■ **Task brief**
The copy should hold exactly the lines below from the one that contains "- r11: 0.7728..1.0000" through the one that contains "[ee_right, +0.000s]" and nothing else, so no pictures.

■ **Data under study**
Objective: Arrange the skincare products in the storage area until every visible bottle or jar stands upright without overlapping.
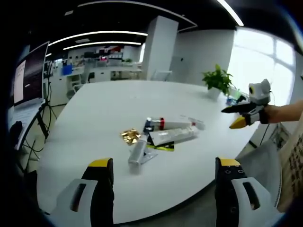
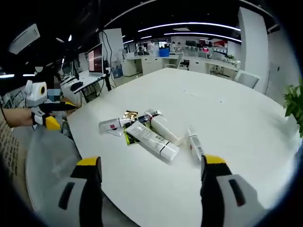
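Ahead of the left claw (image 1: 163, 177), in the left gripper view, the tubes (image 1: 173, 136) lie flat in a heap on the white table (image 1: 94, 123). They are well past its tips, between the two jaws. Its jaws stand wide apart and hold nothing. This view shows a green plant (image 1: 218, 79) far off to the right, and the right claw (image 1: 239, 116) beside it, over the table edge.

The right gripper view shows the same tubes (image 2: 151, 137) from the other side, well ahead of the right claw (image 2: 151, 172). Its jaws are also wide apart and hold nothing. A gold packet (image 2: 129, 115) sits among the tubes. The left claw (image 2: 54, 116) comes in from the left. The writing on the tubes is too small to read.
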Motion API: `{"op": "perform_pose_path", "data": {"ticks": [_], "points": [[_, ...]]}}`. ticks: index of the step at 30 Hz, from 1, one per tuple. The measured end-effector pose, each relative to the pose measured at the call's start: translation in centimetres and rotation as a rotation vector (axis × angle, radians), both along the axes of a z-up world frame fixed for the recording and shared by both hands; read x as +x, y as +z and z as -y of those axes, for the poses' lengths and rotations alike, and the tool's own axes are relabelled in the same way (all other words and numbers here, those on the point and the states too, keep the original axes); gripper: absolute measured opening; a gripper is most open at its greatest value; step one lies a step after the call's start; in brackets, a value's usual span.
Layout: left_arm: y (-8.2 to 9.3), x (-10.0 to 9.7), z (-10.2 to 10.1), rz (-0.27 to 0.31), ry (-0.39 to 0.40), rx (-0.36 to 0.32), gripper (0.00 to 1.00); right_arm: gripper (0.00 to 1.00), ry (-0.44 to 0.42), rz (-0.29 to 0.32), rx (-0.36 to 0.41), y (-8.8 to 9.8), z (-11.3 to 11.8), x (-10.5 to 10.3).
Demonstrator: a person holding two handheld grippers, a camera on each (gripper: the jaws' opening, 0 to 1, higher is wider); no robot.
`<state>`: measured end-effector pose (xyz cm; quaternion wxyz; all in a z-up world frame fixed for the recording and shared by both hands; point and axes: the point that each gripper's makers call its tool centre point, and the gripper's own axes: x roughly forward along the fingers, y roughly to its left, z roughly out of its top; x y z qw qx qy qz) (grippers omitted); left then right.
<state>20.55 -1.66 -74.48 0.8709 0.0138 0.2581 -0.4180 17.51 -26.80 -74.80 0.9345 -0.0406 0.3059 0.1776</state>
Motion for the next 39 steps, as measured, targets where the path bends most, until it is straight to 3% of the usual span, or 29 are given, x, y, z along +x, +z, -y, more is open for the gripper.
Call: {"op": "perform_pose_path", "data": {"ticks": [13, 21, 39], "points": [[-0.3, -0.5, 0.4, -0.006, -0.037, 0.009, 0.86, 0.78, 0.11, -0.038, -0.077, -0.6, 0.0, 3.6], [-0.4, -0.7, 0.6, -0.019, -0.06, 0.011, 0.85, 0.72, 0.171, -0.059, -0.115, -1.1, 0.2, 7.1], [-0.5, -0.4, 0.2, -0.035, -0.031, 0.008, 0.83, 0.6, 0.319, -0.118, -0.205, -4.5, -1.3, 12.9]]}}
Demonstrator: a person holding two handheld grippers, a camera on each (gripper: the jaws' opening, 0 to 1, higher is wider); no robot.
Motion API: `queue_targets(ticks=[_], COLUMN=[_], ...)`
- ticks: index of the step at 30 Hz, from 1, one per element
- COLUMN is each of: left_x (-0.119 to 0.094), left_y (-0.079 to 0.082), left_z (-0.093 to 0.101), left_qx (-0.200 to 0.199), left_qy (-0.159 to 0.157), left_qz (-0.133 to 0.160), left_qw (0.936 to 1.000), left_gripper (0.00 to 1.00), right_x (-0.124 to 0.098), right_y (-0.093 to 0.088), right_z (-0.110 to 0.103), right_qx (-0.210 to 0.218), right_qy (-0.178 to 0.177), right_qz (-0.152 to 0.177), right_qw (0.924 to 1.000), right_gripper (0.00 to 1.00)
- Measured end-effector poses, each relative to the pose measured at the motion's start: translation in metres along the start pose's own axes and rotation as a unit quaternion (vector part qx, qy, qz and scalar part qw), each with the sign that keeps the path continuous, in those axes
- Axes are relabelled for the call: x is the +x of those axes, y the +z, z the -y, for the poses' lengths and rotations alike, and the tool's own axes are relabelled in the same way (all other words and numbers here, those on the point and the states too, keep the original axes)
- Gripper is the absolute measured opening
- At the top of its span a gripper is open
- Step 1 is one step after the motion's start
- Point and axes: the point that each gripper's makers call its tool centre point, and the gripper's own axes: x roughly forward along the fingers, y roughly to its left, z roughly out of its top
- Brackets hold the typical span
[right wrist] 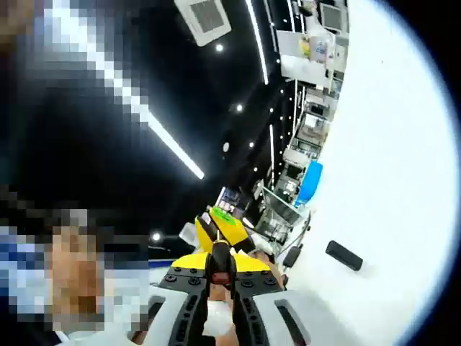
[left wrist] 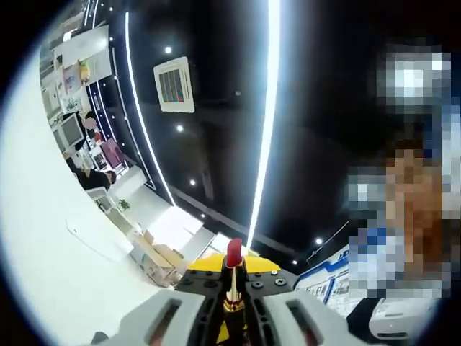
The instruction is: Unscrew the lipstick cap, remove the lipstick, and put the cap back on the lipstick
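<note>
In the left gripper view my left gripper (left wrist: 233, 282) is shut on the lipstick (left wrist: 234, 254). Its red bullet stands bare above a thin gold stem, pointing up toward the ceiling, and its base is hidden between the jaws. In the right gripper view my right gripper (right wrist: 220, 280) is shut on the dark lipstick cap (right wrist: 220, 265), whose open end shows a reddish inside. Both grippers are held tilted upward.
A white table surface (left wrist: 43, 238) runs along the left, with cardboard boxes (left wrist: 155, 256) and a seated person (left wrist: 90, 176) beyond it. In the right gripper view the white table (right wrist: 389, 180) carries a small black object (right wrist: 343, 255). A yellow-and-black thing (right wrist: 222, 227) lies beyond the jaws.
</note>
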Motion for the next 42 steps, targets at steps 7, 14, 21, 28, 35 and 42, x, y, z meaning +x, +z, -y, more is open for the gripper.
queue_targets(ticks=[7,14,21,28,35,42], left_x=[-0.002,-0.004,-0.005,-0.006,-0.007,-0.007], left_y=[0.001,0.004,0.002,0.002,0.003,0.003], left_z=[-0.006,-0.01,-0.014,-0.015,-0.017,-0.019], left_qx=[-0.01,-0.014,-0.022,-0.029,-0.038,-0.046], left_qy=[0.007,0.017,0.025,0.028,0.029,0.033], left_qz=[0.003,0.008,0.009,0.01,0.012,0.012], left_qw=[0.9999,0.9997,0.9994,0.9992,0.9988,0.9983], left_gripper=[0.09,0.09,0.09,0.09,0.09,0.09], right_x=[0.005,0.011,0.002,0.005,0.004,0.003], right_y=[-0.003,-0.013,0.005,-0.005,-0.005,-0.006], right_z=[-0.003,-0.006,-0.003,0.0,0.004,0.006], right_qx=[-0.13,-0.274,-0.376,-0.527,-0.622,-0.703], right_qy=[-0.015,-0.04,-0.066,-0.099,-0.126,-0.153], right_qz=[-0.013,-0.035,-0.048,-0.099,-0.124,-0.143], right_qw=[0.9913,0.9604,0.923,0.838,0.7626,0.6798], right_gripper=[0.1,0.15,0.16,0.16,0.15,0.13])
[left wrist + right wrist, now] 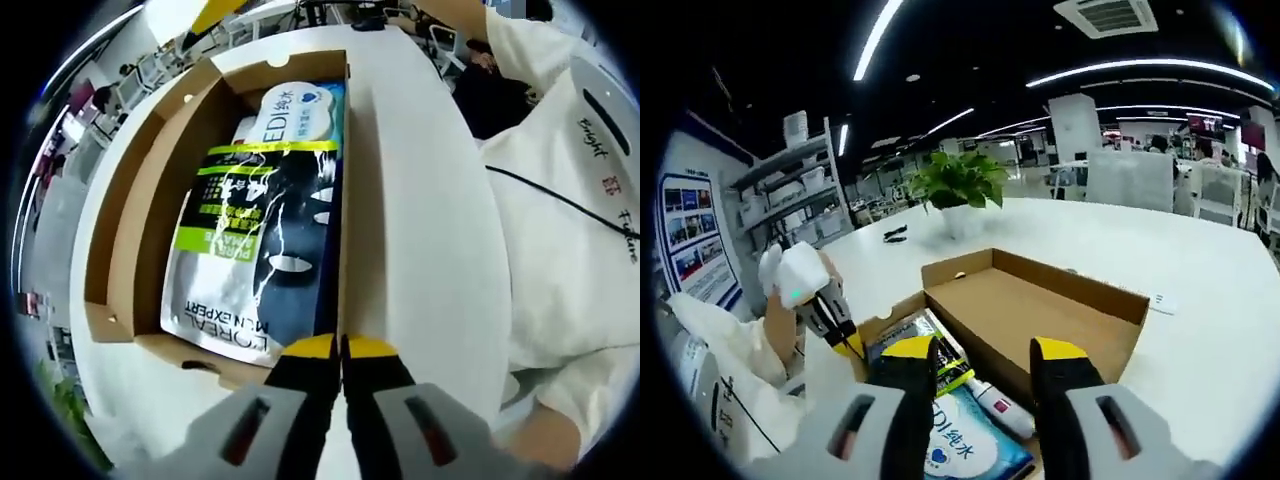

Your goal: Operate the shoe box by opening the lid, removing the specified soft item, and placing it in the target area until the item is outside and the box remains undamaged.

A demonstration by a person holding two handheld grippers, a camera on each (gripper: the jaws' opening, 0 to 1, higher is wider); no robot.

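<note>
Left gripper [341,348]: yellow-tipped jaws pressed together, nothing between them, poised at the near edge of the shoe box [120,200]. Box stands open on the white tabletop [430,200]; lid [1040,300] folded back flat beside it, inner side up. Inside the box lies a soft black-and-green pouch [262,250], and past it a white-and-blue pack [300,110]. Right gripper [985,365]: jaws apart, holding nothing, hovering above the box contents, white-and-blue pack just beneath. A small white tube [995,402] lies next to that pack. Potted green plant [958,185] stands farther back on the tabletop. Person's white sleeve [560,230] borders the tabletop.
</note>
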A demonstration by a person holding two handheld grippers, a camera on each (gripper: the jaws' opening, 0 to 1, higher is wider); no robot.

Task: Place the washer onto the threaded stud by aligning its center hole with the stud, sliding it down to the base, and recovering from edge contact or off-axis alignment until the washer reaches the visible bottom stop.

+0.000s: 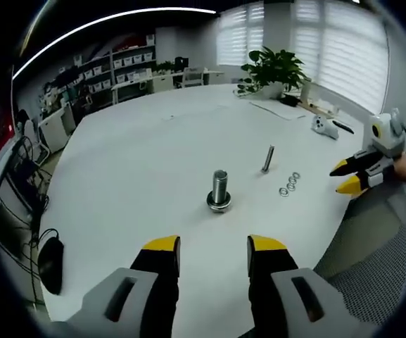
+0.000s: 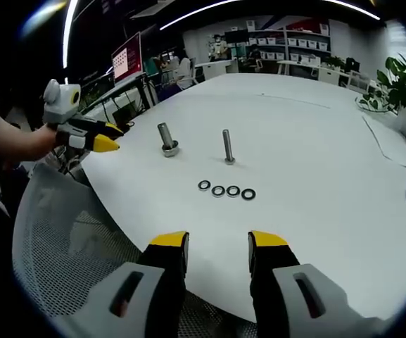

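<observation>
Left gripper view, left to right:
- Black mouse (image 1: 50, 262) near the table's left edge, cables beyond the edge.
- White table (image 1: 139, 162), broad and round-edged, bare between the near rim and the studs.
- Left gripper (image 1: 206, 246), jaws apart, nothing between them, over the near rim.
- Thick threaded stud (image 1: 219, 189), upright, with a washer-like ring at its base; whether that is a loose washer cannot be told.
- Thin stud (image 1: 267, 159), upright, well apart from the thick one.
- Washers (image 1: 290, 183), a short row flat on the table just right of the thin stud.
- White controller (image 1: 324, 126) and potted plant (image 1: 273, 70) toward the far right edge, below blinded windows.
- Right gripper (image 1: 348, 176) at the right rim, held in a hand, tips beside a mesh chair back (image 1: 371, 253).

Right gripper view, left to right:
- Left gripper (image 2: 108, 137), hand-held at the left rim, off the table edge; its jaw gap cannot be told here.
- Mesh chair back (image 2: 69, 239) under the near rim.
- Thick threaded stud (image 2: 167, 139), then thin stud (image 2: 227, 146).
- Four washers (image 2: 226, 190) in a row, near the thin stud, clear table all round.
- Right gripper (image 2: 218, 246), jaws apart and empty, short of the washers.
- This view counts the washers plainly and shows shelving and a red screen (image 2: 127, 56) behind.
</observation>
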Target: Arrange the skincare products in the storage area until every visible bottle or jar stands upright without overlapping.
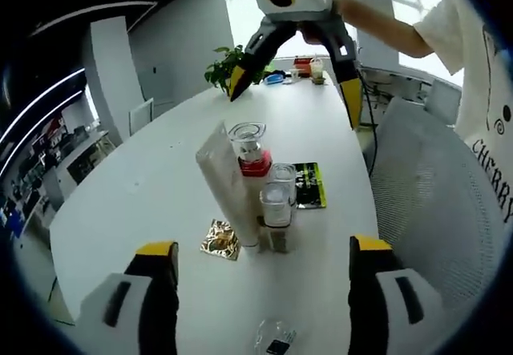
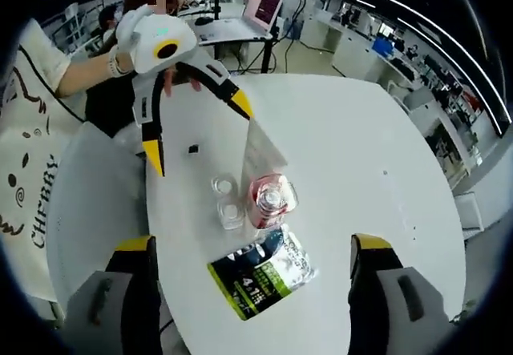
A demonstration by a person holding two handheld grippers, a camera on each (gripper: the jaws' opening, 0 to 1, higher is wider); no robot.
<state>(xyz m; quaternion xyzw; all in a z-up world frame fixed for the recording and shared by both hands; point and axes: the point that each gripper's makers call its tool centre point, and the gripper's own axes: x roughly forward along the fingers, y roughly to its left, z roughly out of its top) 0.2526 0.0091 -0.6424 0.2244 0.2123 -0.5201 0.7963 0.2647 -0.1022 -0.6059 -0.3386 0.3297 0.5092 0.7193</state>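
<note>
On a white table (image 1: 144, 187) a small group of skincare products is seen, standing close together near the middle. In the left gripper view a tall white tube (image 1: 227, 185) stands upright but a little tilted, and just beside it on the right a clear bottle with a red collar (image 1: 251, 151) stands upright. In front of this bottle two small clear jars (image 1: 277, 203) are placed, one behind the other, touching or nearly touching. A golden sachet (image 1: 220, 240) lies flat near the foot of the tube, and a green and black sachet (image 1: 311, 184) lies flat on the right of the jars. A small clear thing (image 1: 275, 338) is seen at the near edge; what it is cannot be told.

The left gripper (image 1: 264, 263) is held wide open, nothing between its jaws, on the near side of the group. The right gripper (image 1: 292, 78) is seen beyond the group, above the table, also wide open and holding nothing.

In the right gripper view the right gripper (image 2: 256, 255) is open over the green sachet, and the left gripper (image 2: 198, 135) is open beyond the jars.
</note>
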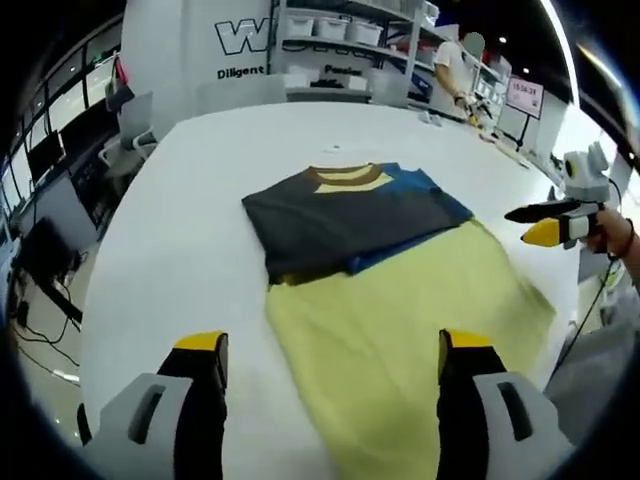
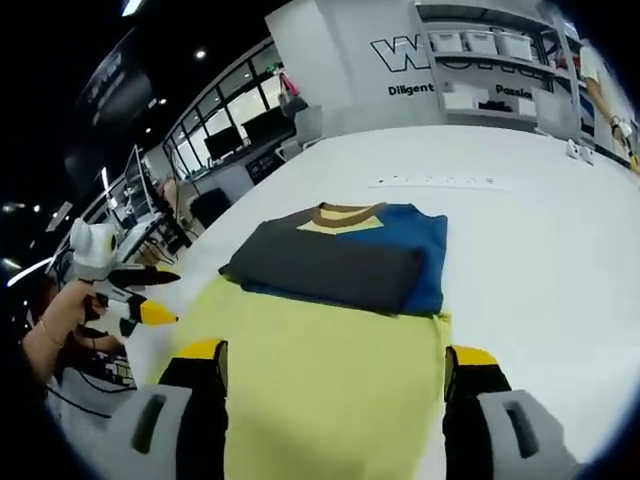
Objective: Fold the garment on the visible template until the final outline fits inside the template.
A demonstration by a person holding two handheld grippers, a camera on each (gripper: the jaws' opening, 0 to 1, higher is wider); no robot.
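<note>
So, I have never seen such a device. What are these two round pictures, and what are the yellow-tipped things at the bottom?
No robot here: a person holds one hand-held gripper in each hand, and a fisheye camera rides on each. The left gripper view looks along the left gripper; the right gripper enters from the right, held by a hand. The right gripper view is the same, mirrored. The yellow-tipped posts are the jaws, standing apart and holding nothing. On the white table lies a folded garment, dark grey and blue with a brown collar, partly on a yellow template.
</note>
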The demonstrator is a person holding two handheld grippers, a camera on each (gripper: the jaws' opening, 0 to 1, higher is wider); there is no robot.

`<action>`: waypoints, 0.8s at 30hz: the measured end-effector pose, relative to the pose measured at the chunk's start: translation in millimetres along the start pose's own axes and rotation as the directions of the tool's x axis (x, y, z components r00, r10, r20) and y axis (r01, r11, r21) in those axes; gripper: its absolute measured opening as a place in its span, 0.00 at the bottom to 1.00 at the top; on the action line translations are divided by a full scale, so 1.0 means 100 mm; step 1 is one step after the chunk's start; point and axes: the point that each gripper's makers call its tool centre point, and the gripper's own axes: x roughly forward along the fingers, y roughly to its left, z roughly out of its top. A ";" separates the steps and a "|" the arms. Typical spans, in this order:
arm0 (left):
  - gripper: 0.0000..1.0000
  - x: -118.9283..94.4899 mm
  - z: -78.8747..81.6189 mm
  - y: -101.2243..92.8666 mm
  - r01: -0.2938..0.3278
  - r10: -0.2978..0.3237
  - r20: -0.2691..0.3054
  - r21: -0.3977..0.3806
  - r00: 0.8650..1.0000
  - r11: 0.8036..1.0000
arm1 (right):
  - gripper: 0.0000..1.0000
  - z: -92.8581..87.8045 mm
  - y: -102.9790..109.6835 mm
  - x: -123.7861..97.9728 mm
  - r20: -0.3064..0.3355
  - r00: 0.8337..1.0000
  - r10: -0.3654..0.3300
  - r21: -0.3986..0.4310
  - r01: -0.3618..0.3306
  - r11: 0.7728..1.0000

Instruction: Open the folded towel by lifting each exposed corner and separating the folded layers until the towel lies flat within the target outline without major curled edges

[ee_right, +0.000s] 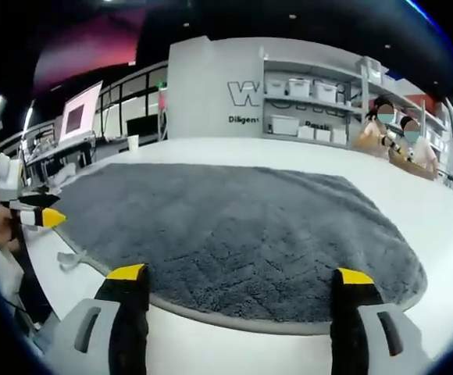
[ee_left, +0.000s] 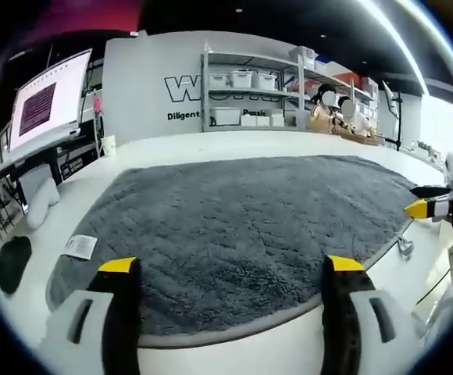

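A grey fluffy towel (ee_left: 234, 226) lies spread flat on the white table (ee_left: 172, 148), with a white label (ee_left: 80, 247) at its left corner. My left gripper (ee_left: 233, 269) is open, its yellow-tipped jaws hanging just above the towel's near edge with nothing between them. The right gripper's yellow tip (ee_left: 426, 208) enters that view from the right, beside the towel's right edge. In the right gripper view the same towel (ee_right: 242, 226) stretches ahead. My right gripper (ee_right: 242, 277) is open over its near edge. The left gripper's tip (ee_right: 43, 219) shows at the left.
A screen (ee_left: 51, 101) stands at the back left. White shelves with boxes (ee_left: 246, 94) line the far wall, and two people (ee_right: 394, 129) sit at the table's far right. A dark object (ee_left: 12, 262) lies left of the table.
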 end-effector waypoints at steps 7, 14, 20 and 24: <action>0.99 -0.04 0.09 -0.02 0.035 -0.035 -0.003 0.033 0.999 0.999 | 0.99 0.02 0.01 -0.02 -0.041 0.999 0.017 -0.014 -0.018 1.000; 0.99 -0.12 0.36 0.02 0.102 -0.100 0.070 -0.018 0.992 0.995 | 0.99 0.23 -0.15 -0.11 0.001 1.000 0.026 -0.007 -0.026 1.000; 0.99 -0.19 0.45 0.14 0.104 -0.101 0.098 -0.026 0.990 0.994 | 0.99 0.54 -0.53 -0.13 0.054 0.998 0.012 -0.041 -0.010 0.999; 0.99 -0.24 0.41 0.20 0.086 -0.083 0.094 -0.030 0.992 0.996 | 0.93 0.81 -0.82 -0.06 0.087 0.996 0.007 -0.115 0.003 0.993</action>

■ **Task solution**
  - r11: 0.7728..1.0000

Instruction: Open the folded towel by lifting each exposed corner and separating the folded layers until the towel lies flat within the target outline without major curled edges

[ee_right, +0.000s] 

Nothing further is needed to complete the exercise.